Life Before
Page 25
Simon had brought his bag in from the car and dumped it in his bedroom (old bedroom, former bedroom, she corrected herself). Now, having perambulated the property, he had materialised in the kitchen.
‘We should have some lunch, I suppose. You hungry?’ she said.
‘Always.’
She opened the fridge door and looked inside. ‘Do you know where Mick is? Did I hear you talking to him before?’
‘He was in the garage. Looking in boxes. Didn’t really talk. Just said hi. You know Dad, he was pretty engrossed in whatever it was he was doing.’
‘What?’ said Pam, turning her head to look at Simon. ‘What boxes?’
‘I don’t know. I didn’t ask. He didn’t say.’
‘Can you get the bread out and some chutney from the cupboard up there? Cheese and tomato be okay?’
‘Sure.’
‘I’ll do something a bit more interesting for dinner, promise. Dad’s going to put on the barbecue and I thought I’d make a potato salad and coleslaw and beans and I don’t know.’
‘Uh huh,’ said Simon.
‘You don’t care, do you? As long as it’s food.’
‘Ah well, I’m thinking about becoming a vegetarian.’

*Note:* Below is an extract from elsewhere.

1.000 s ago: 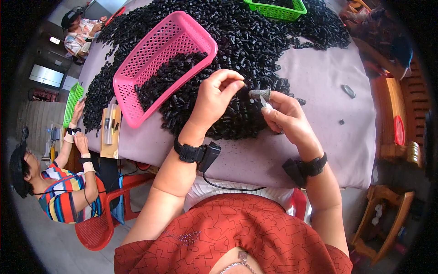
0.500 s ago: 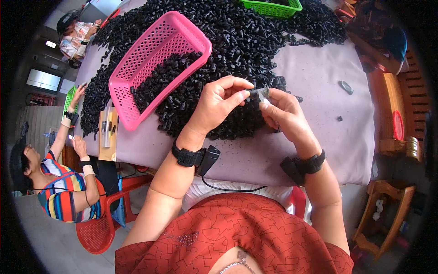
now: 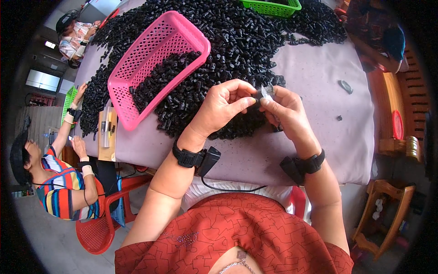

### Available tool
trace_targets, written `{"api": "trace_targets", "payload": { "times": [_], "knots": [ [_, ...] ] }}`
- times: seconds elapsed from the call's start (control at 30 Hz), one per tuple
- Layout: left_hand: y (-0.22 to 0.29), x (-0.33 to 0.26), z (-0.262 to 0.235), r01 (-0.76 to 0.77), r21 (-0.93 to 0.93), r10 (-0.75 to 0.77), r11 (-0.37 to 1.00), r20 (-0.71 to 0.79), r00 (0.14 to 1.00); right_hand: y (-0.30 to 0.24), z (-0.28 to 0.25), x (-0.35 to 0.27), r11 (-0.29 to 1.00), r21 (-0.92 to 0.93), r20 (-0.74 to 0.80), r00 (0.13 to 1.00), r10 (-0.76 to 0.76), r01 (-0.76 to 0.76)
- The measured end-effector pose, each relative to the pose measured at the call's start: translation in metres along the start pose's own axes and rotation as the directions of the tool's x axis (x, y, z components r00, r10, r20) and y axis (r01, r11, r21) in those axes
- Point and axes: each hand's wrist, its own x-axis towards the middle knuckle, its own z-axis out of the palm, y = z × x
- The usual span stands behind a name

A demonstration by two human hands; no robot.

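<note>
Both my hands meet over the near edge of a large heap of small black cylindrical parts (image 3: 246, 43). Thumb and fingers of my left hand (image 3: 223, 104) pinch a small black part (image 3: 257, 97), mostly covered by the fingertips. Close against it, my right hand (image 3: 288, 112) grips a small pointed, silvery blade (image 3: 265, 92) between thumb and forefinger. Something greyish and see-through wraps the right forefinger; what it is I cannot make out. To the left, a pink perforated basket (image 3: 162, 41) lies tilted on the heap, with black parts inside.
A green basket (image 3: 273, 8) stands at the far edge. On the cloth-covered table (image 3: 315, 82) lie a clear greyish piece (image 3: 345, 86) and a loose black bit (image 3: 339, 118). At left, a person in stripes (image 3: 68, 187) sits by a tray (image 3: 108, 134); others are farther off.
My left hand has shifted slightly right and tucked its fingers closer to the blade; the black part shows less. The right hand has turned a little, with the blade tip now pointing up.
</note>
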Motion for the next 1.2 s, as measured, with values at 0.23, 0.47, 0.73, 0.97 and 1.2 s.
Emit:
{"api": "trace_targets", "payload": {
  "times": [0.23,0.47,0.73,0.97,1.2],
  "knots": [
    [-0.004,-0.001,0.004,0.018,-0.076,-0.015,0.997,0.030,0.999,0.001,-0.001,0.002,0.999,0.021,-0.059,0.997,-0.039,0.040],
    [-0.003,0.000,0.002,0.127,-0.211,-0.107,0.969,0.104,0.989,0.003,-0.002,0.003,0.998,-0.013,-0.028,0.998,-0.056,0.056],
    [-0.006,0.001,0.000,0.104,-0.236,-0.102,0.966,0.022,0.995,0.001,0.000,0.003,0.998,-0.030,-0.053,0.997,-0.048,0.047],
    [-0.008,0.001,0.003,0.044,-0.188,-0.050,0.981,-0.027,0.998,0.001,0.002,0.002,1.000,0.008,0.006,1.000,-0.021,0.021],
    [-0.006,0.000,0.007,-0.001,-0.119,0.001,0.993,-0.003,1.000,0.004,-0.002,0.003,0.999,0.014,-0.004,0.999,-0.039,0.039]
  ]
}}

Pam delivered butter, cheese and tomatoes to the bread board on the table. ‘Just hold off till tomorrow then, all right? We have a carnivore’s delight in the fridge right now.’ Simon face contorted and Pam looked at him in exaggerated surprise. ‘Gosh, you’re not serious, are you?’
He opened his mouth to speak when he glanced beyond her to the door, smiled. ‘Hiya,’ he said.
Loren appeared, chalky faced and puffy-eyed from sleep. ‘Not serious about what?’ she asked, reaching up to the cupboard for a glass and filling it with water.
‘Simon says he’s going to become a vegetarian,’ said Pam.
‘Oh … okay.’ She turned and rested her lower back against the sink, put the glass of water to her forehead. ‘It’s warm already.’
‘Yeah. Let’s hope it lasts. Want some lunch? Or going for breakfast first?’
Loren leaned forward and eyed what had been put on the table. ‘Don’t know just yet.’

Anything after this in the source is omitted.